In 1986–1987 BKS led a mass movement in Gujarat, culminating in a violent gherao of the Gujarat Legislative Assembly in March 1987. The campaign began in October 1986, following two years of drought in the state. On 1 January 1987 a mass rally of 400,000 people was held in Vijaypur. The movement culminated in the gherao of the Legislative Assembly, at which police fire killed four demonstrators at the 19 March 1987 gherao, and one police officer was killed by the demonstrators. The BKS leadership was arrested and the organisation declared an indefinite state-wide bandh following the clashes. The 1986–1987 Gujarat movement was marked by a competition between BKS (based mainly in northern Gujarat, with some influence in central Gujarat) and the Khedut Samaj and Kisan Sanghatana (based in south Gujarat). Whilst the movement had a larger charter of demands, its key demand was the lowering of electricity prices for farmers. BJP supported the BKS agitation, as means of countering the influence of Sharad Joshi in the state.

=== Later history ===
With its base among wealthier farmers, BKS supported the privatisation of inputs and increased mechanisation of agriculture in the 1990s. In Gujarat BKS became primarily dominated by cotton farmers, an export-oriented cash crop.
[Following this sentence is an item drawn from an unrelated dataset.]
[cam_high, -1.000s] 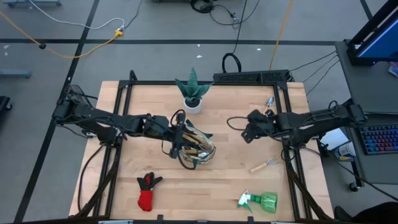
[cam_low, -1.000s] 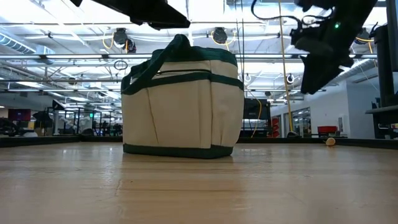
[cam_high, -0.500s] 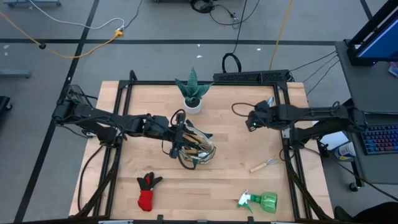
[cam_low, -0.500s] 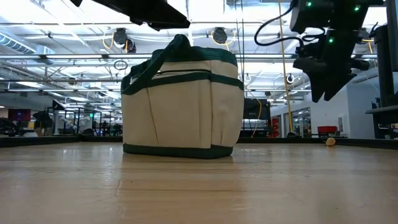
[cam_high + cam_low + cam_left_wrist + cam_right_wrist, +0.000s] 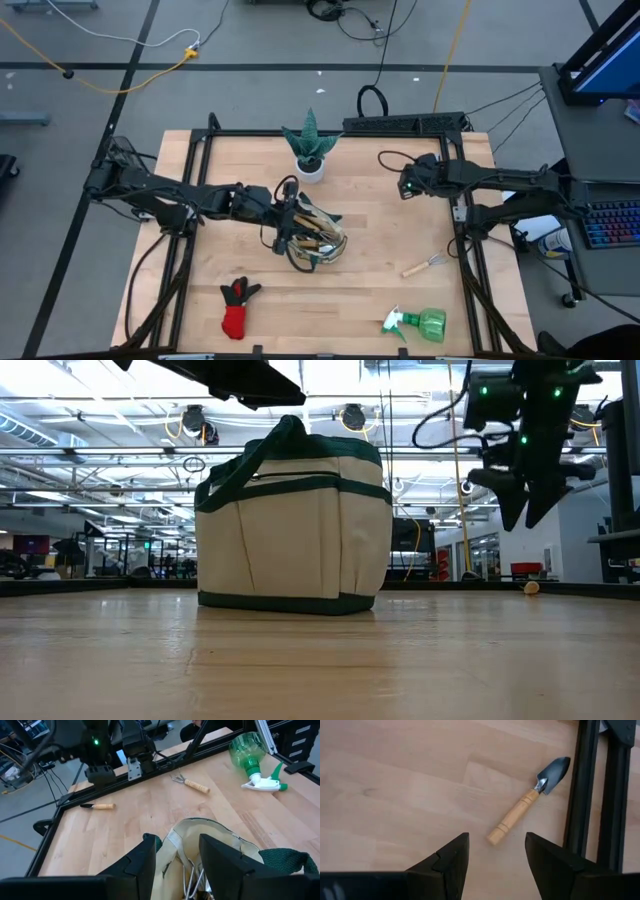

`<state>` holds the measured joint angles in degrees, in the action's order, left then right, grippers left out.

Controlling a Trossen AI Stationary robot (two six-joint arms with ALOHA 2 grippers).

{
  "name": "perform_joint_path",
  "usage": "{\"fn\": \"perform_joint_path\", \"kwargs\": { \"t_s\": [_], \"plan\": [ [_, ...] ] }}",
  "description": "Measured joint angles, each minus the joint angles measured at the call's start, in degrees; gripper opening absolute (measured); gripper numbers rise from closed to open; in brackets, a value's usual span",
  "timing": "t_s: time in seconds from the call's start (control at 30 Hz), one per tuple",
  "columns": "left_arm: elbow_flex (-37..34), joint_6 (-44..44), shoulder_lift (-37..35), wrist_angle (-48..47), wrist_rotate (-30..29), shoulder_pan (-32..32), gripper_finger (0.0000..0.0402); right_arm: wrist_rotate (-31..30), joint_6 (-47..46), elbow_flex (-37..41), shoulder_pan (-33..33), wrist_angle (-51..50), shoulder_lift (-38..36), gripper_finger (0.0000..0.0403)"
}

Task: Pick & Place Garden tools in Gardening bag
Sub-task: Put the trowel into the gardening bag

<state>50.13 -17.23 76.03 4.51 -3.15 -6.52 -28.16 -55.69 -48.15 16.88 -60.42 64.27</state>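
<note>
Reviewing progress by view. High view: the gardening bag (image 5: 318, 243) stands near the middle of the wooden table (image 5: 370, 295) and already holds several wooden-handled tools, their handles projecting from its mouth. Four items remain outside it: the red-black glove (image 5: 236, 307) near the front edge, the green spray bottle (image 5: 421, 323) at the front right, a small rake (image 5: 425, 265) between bottle and right arm, and a trowel (image 5: 434, 163) at the far right beside the frame rail. The spiky plant (image 5: 310, 147) in its white pot is not part of the load. The left gripper (image 5: 283, 232) sits at the bag's rim; the right gripper (image 5: 406, 186) hangs in the air near the trowel.

Low view: the bag (image 5: 293, 525) stands upright on the boards with its dark green trim level. The right gripper (image 5: 527, 505) hangs clear of the surface, fingers spread and empty. Beyond is a large hall with ceiling trusses and lamps.

Left wrist view: the left gripper (image 5: 178, 857) has its fingers released directly over the open bag (image 5: 210, 835), gripping nothing. The rake (image 5: 190, 783), trowel (image 5: 98, 806) and spray bottle (image 5: 252, 757) lie well apart on the boards.

Right wrist view: the right gripper (image 5: 496, 855) is spread, empty, above bare light planks. The trowel (image 5: 530, 805) lies just ahead, blade toward the black frame rail (image 5: 579, 785). Judgement: roughly half complete; the trowel appears next.
</note>
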Motion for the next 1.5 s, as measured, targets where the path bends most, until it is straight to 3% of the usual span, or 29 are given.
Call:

BKS held its sixth national conference in Hastinapur in 1999, addressed by RSS sarsanghchalak Rajendra Singh. At the time, Kunvarji Bhai Jadhav, was the BKS president. Anand Prakash Singhal, elder brother of VHP head Ashok Singhal and a US-educated agriculturist, played a significant role in the BKS. He was instrumental in India obtaining the patent for cow urine.

==Political line==
BKS describes itself as an apolitical organisation, and its by-laws indicate that the BKS banner is ochre colour (rather than the nearly identical saffron colour of the RSS banner). The organisation describes itself as an organisation 'by farmers, for farmers', promoting agricultural self-reliance. Organisers of BKS are generally RSS members or sympathisers, its leader is largely pro-Bharatiya Janata Party. The motto of the organisation, in Sanskrit, is 'Krishi Mit Krishaswa' ('Do farming yourself'), taken from the Rigveda. The organisation opposes Genetic engineering crops in oilseed production.

Whilst politically close to BJP, its relations with the party hasn't always been uncomplicated. When Narendra Modi, as Chief Minister of Gujarat, increased electricity prices in 2003 the BKS launched a protest movement against the BJP government, with a 50,000 strong protest in Gandhinagar. The BJP responded by evicting the BKS from its state headquarters at the Members of Legislative Assembly quarters. The RSS intervened, trying to reconcile BKS and BJP in the state. But in Gujarat BKS refused to support BJP in the 2004 Indian general election. In 2007, the BKS showed resentment with the ruling Bharatiya Janata Party (BJP) government in Gujarat. Dissatisfied with the prevailing cotton prices, it led to farmers' agitation in Saurashtra.

In September 2020, the BKS also protested against the agriculture bills passed by the Parliament and asked for modifications to the bill.